HOW TO COMPLETE THIS TASK:
Lines containing the word "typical" are the ones to copy from the records below.

Data extracted from a collection
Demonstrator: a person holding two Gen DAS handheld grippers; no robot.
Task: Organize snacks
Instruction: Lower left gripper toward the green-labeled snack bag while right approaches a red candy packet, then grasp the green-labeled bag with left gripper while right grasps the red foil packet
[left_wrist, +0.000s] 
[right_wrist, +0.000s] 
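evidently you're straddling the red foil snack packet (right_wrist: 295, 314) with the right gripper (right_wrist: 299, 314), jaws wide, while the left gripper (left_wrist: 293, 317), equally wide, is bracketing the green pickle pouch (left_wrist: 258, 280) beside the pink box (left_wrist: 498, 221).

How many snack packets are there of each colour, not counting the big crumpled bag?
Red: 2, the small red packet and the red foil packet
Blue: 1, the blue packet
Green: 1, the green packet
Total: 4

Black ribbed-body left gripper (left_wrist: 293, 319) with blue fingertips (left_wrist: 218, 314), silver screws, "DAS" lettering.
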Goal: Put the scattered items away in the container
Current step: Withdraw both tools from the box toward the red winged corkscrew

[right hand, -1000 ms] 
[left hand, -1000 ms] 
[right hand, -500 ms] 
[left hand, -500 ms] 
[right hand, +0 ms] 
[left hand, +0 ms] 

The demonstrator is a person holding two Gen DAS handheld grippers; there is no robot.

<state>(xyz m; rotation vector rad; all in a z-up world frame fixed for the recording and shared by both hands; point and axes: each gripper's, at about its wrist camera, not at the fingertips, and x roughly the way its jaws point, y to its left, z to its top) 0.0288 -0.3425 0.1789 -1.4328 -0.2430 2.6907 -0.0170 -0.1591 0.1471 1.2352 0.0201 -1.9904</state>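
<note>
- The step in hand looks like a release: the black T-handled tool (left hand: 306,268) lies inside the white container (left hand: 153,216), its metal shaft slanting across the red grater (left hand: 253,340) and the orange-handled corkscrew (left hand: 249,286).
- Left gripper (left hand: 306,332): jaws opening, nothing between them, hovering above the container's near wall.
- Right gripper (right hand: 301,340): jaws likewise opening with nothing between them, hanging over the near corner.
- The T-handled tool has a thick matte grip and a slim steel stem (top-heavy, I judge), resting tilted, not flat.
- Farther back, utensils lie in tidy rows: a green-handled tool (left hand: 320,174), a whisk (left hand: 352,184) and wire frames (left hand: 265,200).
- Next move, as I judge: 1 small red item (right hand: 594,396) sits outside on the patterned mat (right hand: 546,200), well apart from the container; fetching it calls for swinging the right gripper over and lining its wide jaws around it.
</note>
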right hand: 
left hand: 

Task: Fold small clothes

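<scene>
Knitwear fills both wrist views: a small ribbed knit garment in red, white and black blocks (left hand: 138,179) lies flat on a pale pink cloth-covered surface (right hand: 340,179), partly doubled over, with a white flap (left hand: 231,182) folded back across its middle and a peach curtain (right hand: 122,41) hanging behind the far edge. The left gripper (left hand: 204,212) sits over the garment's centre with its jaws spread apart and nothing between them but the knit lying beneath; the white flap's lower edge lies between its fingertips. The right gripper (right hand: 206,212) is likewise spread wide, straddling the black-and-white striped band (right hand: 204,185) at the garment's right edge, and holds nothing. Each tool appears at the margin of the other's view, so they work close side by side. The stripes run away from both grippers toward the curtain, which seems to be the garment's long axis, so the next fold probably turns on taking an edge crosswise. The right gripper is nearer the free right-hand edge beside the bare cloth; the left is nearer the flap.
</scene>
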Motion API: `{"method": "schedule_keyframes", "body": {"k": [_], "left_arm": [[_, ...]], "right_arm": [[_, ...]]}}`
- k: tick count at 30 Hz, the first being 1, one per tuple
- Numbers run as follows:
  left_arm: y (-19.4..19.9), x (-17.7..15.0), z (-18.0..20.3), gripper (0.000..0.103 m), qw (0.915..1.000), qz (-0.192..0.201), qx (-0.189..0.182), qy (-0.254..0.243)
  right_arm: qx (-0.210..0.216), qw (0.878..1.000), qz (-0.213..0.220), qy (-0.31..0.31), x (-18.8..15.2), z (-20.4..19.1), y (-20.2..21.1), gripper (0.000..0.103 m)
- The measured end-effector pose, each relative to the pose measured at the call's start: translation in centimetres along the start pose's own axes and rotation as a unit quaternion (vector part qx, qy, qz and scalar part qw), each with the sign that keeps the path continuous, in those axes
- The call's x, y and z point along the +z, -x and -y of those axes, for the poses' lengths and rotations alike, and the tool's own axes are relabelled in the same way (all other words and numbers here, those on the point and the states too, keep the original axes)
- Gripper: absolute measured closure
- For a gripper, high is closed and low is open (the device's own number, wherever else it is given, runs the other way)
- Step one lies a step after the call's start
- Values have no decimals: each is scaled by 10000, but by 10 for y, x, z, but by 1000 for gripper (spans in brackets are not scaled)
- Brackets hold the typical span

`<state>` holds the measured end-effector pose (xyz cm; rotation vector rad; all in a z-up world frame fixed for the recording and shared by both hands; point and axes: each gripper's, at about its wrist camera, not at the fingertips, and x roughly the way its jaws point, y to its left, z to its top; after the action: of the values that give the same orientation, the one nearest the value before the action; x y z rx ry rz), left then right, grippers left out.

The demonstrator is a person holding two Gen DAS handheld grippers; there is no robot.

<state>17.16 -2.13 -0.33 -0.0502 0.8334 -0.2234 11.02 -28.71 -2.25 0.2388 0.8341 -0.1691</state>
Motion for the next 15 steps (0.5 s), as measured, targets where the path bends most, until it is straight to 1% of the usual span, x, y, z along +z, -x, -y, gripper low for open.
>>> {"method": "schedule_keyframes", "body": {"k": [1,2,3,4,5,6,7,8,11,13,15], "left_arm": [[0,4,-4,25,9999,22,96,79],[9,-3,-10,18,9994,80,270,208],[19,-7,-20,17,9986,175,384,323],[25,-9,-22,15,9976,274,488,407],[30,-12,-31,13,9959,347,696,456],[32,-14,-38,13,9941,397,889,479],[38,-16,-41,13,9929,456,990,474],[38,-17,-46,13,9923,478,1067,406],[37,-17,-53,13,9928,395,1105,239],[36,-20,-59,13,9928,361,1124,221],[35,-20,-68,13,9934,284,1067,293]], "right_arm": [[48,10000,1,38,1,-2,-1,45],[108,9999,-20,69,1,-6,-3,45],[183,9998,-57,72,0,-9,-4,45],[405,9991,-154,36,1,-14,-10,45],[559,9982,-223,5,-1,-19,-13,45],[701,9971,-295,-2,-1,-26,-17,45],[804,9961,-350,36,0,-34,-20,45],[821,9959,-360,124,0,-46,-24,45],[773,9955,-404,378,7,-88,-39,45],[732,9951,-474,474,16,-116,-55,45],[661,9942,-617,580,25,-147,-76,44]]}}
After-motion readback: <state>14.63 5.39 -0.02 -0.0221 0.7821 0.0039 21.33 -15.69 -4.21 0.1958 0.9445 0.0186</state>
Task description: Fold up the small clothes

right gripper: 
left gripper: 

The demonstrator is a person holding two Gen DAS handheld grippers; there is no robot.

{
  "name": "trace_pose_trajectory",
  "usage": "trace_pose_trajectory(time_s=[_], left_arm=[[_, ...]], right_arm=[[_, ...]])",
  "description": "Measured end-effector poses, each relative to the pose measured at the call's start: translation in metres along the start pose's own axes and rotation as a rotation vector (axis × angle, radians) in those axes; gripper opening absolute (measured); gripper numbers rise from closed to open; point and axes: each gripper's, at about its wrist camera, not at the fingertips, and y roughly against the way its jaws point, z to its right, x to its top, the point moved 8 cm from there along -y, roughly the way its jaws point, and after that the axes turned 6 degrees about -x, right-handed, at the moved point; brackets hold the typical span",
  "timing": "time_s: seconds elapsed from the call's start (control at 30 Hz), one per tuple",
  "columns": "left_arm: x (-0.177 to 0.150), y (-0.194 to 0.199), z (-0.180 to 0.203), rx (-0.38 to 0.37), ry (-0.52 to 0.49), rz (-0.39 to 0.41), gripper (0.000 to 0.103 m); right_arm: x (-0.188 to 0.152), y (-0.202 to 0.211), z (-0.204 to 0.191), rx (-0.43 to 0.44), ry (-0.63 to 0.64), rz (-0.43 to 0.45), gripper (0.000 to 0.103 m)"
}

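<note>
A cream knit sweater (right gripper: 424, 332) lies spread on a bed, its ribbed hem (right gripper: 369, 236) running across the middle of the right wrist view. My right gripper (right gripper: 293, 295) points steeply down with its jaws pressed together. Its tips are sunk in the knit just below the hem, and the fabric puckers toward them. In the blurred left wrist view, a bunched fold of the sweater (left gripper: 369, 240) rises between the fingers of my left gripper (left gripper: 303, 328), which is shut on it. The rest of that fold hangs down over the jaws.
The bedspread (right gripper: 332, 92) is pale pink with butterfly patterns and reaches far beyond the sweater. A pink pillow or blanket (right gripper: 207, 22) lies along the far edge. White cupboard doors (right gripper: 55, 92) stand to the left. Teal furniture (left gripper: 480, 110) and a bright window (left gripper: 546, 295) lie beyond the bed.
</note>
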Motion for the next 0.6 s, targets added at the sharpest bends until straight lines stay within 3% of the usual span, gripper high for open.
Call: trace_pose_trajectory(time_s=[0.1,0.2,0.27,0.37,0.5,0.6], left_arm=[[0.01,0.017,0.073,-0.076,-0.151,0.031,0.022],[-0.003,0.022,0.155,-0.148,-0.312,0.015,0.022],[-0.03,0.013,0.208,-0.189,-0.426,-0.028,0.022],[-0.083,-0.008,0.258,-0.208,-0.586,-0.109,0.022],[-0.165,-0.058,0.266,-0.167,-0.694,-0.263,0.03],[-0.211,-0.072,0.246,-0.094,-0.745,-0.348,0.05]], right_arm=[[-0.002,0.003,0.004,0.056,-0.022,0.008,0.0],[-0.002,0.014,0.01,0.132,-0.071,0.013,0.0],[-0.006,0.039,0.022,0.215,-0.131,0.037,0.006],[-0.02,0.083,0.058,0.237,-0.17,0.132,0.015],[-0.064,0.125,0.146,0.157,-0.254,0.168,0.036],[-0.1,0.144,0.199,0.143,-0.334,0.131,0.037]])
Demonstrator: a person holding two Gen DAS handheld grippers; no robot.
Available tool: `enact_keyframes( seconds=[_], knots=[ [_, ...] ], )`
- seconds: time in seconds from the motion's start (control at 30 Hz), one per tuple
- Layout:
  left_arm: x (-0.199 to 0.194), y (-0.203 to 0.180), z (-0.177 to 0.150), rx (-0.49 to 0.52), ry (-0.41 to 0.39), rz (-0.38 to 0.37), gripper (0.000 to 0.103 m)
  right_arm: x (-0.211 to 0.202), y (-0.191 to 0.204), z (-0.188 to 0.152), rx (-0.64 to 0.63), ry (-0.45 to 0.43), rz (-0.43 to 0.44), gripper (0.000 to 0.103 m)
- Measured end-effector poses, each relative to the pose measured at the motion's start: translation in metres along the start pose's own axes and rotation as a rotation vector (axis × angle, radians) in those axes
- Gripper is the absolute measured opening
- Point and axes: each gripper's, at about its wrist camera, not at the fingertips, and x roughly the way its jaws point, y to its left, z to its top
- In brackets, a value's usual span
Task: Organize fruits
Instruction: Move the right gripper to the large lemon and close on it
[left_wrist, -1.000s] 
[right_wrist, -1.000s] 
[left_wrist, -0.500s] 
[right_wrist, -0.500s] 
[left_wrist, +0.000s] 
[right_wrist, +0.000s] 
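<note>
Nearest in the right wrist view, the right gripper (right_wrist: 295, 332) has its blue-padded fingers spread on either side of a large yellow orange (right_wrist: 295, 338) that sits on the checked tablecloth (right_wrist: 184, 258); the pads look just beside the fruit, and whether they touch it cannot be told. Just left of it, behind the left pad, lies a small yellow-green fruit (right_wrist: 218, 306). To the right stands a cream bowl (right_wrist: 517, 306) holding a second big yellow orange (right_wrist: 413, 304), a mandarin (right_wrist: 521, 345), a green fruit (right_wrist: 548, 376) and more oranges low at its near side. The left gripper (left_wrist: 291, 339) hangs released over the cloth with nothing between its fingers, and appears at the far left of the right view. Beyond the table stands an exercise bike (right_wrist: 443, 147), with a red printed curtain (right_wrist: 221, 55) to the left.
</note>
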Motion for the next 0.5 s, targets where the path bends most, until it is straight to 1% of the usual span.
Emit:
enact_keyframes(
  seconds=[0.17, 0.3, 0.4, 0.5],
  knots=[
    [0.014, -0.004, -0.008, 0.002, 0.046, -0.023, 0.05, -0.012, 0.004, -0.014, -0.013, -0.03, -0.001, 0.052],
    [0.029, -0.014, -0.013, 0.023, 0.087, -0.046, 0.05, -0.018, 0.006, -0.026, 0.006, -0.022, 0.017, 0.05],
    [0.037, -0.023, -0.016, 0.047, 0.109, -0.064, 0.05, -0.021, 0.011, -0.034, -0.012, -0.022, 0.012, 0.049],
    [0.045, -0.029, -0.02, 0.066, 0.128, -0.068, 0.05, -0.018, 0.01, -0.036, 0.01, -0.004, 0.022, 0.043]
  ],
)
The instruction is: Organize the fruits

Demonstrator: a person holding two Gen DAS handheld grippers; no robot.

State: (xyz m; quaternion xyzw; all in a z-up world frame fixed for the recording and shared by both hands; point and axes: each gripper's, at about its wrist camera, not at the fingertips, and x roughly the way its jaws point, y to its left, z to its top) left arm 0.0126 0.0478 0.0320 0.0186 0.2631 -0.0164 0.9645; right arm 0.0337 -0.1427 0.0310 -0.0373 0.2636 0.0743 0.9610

PROBLEM SOLUTION:
- Brackets hold the typical span
  "description": "Measured end-effector poses, each relative to the pose measured at the call's start: translation in metres along the start pose's own axes and rotation as a rotation vector (axis × angle, radians) in those axes; gripper opening absolute (measured); gripper numbers rise from closed to open; point and axes: each gripper's, at about its wrist camera, not at the fingertips, and y roughly against the way its jaws point, z to its right, x to its top, the point moved 8 cm from there along -y, roughly the way its jaws point, and after that the axes turned 6 degrees about -x, right-handed, at the moved point; brackets hold the typical span",

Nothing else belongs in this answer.